Extracted records
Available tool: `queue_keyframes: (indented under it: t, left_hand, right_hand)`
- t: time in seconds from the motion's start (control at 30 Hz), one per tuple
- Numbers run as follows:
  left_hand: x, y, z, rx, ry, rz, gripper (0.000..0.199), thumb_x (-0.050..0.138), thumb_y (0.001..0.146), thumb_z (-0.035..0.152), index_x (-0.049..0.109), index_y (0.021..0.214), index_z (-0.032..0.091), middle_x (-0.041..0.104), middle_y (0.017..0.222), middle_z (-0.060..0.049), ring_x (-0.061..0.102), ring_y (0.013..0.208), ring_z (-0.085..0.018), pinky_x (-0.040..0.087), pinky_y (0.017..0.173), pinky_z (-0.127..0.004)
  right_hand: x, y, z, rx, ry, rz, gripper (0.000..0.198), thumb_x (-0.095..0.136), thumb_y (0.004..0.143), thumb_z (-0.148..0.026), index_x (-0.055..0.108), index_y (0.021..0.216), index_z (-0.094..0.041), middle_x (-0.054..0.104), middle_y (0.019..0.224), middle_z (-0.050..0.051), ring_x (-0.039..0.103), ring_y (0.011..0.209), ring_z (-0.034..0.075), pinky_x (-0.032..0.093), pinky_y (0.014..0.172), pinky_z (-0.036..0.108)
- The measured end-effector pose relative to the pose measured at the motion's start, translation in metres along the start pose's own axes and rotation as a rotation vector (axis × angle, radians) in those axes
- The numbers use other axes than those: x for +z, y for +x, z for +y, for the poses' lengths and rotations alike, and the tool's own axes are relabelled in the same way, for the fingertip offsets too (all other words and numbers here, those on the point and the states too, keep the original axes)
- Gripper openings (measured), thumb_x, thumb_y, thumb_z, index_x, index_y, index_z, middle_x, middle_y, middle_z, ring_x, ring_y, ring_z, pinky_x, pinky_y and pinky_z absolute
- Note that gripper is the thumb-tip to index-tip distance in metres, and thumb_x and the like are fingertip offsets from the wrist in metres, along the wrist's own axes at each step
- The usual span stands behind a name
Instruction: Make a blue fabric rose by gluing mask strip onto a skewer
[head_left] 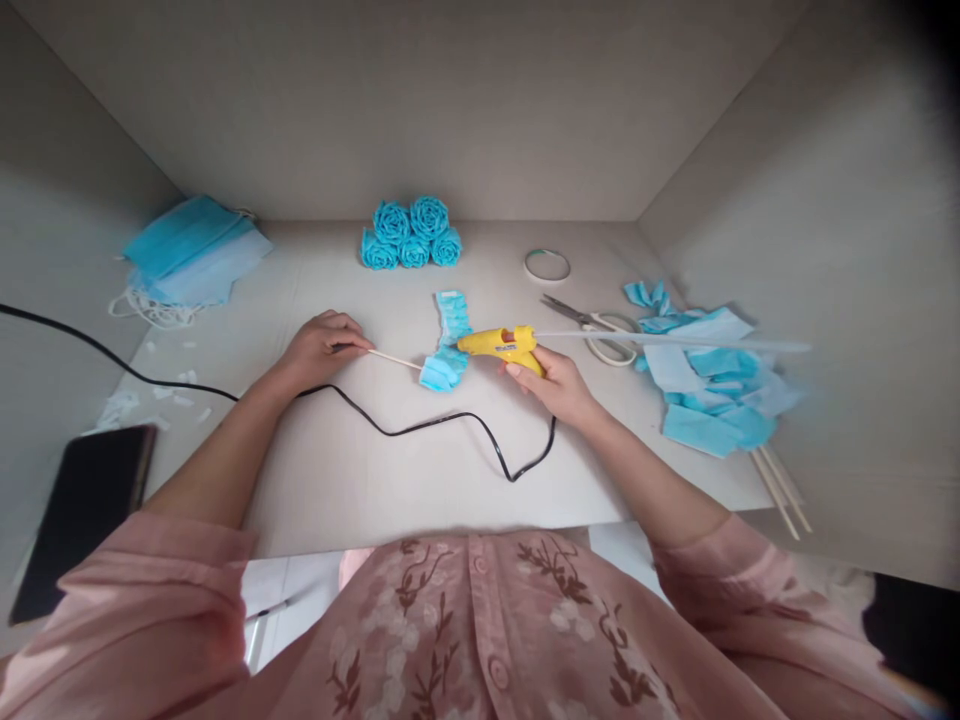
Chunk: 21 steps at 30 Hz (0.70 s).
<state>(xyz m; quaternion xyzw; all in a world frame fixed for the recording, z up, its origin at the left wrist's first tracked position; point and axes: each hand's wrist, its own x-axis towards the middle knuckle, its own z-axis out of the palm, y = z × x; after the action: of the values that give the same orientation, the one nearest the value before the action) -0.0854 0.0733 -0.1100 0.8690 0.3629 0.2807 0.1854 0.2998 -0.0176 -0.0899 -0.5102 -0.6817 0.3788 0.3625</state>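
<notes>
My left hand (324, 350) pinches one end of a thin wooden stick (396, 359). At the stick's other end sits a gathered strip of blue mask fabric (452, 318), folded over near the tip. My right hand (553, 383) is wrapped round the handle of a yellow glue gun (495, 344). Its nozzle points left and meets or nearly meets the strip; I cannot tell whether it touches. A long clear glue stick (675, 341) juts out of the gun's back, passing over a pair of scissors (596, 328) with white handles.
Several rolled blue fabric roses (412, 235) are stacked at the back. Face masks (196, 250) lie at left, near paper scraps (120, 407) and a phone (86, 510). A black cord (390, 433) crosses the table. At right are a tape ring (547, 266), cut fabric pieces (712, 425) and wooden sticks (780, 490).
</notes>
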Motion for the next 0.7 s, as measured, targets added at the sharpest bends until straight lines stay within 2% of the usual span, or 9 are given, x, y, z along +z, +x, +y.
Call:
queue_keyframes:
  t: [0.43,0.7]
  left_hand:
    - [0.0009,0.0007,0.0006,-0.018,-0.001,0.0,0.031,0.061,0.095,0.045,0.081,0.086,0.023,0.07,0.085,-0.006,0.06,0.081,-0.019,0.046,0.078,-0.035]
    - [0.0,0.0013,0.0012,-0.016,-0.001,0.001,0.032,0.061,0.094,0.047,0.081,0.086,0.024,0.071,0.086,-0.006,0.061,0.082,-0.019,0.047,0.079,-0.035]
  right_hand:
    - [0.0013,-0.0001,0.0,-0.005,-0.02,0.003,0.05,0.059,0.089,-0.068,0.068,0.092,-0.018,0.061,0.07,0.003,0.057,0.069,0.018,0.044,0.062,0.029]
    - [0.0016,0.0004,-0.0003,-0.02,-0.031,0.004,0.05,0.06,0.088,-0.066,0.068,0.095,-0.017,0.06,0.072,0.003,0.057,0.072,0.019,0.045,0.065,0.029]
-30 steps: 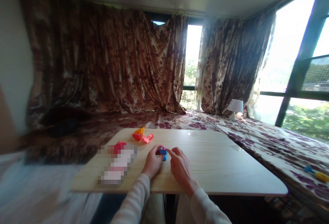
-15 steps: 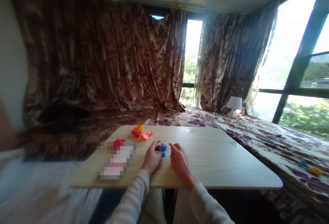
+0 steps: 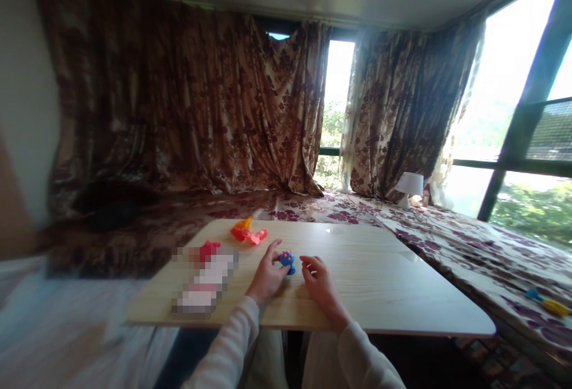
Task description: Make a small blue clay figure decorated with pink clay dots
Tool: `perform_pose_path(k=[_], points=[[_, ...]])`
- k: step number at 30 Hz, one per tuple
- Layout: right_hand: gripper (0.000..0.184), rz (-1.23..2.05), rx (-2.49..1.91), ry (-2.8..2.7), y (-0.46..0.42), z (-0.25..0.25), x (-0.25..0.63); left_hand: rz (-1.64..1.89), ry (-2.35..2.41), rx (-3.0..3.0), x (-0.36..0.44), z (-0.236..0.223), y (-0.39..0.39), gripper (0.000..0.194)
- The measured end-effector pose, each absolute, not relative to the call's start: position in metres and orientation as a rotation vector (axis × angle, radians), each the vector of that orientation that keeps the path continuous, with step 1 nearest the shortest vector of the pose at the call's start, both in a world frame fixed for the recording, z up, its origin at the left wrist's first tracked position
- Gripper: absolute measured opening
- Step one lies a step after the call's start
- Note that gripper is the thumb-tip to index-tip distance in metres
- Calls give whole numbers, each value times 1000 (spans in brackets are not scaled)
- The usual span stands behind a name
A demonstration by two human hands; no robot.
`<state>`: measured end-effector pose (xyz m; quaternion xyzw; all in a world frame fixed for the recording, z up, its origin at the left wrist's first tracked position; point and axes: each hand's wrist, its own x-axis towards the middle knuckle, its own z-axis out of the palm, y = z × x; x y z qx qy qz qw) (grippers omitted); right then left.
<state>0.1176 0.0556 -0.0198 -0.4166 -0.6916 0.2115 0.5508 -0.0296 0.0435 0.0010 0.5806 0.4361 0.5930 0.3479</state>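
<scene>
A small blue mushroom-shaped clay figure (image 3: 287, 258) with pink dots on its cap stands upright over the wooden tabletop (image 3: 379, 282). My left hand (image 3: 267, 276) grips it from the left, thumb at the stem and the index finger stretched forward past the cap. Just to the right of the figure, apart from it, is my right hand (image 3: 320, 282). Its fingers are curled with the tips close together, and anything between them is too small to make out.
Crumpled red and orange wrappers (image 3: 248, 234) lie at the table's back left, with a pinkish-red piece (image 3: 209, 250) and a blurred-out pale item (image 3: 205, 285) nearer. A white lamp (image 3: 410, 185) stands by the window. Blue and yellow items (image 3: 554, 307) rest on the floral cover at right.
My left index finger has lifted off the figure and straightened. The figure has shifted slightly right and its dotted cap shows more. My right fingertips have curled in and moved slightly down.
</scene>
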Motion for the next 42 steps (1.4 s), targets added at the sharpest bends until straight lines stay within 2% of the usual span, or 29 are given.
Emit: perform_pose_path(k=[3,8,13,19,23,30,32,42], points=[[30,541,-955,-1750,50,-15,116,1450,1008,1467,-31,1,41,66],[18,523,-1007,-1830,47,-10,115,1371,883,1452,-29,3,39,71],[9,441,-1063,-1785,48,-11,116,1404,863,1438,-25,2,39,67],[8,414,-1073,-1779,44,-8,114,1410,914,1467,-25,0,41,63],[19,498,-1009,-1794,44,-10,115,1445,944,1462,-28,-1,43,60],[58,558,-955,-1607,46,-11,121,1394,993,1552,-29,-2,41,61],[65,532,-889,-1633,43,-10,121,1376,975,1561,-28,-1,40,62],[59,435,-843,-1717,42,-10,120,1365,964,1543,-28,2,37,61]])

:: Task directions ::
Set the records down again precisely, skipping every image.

:: Reply ::
Available tool: `queue_keyframes: (indented under it: t, left_hand, right_hand)`
- t: time in seconds from the motion's start (control at 30 Hz), one per tuple
- Numbers run as follows:
  left_hand: x, y, z, rx, ry, rz, gripper (0.000..0.199), thumb_x (-0.050..0.138), thumb_y (0.001..0.146), thumb_z (-0.035..0.152), index_x (-0.049..0.109), index_y (0.021..0.214), index_z (-0.032..0.091), middle_x (-0.041..0.104), middle_y (0.017..0.222), middle_z (-0.060..0.049), ring_x (-0.061..0.102), ring_y (0.013..0.208), ring_z (-0.085..0.018), pinky_x (-0.040..0.087), pinky_y (0.017..0.173), pinky_z (-0.127..0.004)
  right_hand: x, y, z, rx, ry, rz, gripper (0.000..0.198), thumb_x (-0.095..0.136), thumb_y (0.004..0.143), thumb_z (-0.148..0.026), index_x (-0.055..0.108), index_y (0.021..0.216), index_z (-0.094..0.041), middle_x (-0.054..0.104), middle_y (0.019..0.224), middle_z (-0.050..0.051), ring_x (-0.039..0.103), ring_y (0.011..0.209), ring_z (-0.034..0.075), pinky_x (-0.032..0.093), pinky_y (0.014..0.172), pinky_z (-0.036..0.108)
- The measured end-effector pose relative to the pose measured at the motion's start, translation in metres along the start pose's own axes and rotation as a rotation vector (axis × angle, radians) in those axes
- The numbers use other axes than those: x for +z, y for +x, z for +y, for the poses' lengths and rotations alike, and the tool's own axes are relabelled in the same way, for the fingertip offsets too (all other words and numbers here, those on the point and the states too, keep the original axes)
- Gripper openings (measured), thumb_x, thumb_y, thumb_z, index_x, index_y, index_z, middle_x, middle_y, middle_z, ring_x, ring_y, ring_z, pinky_x, pinky_y and pinky_z absolute
- Note that gripper is the thumb-tip to index-tip distance in metres, and thumb_x and the like are fingertip offsets from the wrist in metres, along the wrist's own axes at each step
- The usual span stands behind a name
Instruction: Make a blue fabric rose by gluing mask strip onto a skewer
[head_left] 
Chunk: 21 steps at 30 Hz (0.70 s).
<state>(xyz m; quaternion xyzw; all in a world frame fixed for the recording, z up, its origin at the left wrist's first tracked position; point and axes: each hand's wrist, its own x-axis towards the middle knuckle, its own z-axis out of the palm, y = z × x; after the action: of the values that give the same orientation, the one nearest the value before the action) -0.0854 0.0733 -0.1100 0.8690 0.3629 0.2807 0.1854 0.2998 -0.0176 -0.0899 -0.5102 -0.6817 0.3788 0.3625</state>
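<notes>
My left hand (324, 350) pinches one end of a thin wooden stick (396, 359). At the stick's other end sits a gathered strip of blue mask fabric (452, 318), folded over near the tip. My right hand (553, 383) is wrapped round the handle of a yellow glue gun (495, 344). Its nozzle points left and meets or nearly meets the strip; I cannot tell whether it touches. A long clear glue stick (675, 341) juts out of the gun's back, passing over a pair of scissors (596, 328) with white handles.
Several rolled blue fabric roses (412, 235) are stacked at the back. Face masks (196, 250) lie at left, near paper scraps (120, 407) and a phone (86, 510). A black cord (390, 433) crosses the table. At right are a tape ring (547, 266), cut fabric pieces (712, 425) and wooden sticks (780, 490).
</notes>
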Motion for the next 0.7 s, as measured, targets added at the sharpest bends until straight lines stay within 2% of the usual span, or 9 are given, x, y, z along +z, +x, +y.
Call:
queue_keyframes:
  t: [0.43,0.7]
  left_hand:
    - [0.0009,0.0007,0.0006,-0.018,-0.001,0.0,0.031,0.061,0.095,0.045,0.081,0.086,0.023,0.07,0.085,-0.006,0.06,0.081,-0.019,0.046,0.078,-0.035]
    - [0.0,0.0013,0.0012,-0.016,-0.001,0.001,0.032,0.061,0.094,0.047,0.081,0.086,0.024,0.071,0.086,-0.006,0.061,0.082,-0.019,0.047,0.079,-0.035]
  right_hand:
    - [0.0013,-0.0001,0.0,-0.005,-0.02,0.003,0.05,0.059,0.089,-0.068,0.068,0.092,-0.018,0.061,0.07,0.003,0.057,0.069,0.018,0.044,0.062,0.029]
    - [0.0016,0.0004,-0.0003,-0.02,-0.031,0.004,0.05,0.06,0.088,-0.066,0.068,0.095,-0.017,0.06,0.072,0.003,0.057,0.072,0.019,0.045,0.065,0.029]
-30 steps: 
-15 steps: 
+0 steps: 
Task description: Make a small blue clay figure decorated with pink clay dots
Tool: `perform_pose_path(k=[_], points=[[_, ...]])`
- k: step number at 30 Hz, one per tuple
- Layout: right_hand: gripper (0.000..0.184), rz (-1.23..2.05), rx (-2.49..1.91), ry (-2.8..2.7), y (-0.46..0.42), z (-0.25..0.25), x (-0.25..0.63); left_hand: rz (-1.64..1.89), ry (-2.35..2.41), rx (-3.0..3.0), x (-0.36..0.44), z (-0.236..0.223), y (-0.39..0.39), gripper (0.000..0.194)
- The measured end-effector pose, each absolute, not relative to the call's start: position in metres and orientation as a rotation vector (axis × angle, radians), each the vector of that orientation that keeps the path continuous, with step 1 nearest the shortest vector of the pose at the call's start, both in a world frame fixed for the recording, z up, its origin at the left wrist's first tracked position
- Gripper: absolute measured opening
- Step one lies a step after the call's start
- Note that gripper is the thumb-tip to index-tip distance in metres
- Calls give whole numbers, each value times 1000 (spans in brackets are not scaled)
- The usual span stands behind a name
A demonstration by two human hands; no robot.
`<state>`: measured end-effector pose (xyz m; quaternion xyzw; all in a world frame fixed for the recording, z up, its origin at the left wrist's first tracked position; point and axes: each hand's wrist, its own x-axis towards the middle knuckle, its own z-axis out of the palm, y = z × x; x y z qx qy qz qw) (grippers omitted); right then left.
<state>0.1176 0.0556 -0.0198 -0.4166 -0.6916 0.2115 0.5508 -0.0296 0.0435 0.0010 0.5806 0.4361 0.5930 0.3479</state>
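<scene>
A small blue mushroom-shaped clay figure (image 3: 287, 258) with pink dots on its cap stands upright over the wooden tabletop (image 3: 379, 282). My left hand (image 3: 267, 276) grips it from the left, thumb at the stem and the index finger stretched forward past the cap. Just to the right of the figure, apart from it, is my right hand (image 3: 320, 282). Its fingers are curled with the tips close together, and anything between them is too small to make out.
Crumpled red and orange wrappers (image 3: 248, 234) lie at the table's back left, with a pinkish-red piece (image 3: 209, 250) and a blurred-out pale item (image 3: 205, 285) nearer. A white lamp (image 3: 410, 185) stands by the window. Blue and yellow items (image 3: 554, 307) rest on the floral cover at right.
My left index finger has lifted off the figure and straightened. The figure has shifted slightly right and its dotted cap shows more. My right fingertips have curled in and moved slightly down.
</scene>
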Motion for the next 42 steps (1.4 s), targets added at the sharpest bends until straight lines stay within 2% of the usual span, or 29 are given.
Emit: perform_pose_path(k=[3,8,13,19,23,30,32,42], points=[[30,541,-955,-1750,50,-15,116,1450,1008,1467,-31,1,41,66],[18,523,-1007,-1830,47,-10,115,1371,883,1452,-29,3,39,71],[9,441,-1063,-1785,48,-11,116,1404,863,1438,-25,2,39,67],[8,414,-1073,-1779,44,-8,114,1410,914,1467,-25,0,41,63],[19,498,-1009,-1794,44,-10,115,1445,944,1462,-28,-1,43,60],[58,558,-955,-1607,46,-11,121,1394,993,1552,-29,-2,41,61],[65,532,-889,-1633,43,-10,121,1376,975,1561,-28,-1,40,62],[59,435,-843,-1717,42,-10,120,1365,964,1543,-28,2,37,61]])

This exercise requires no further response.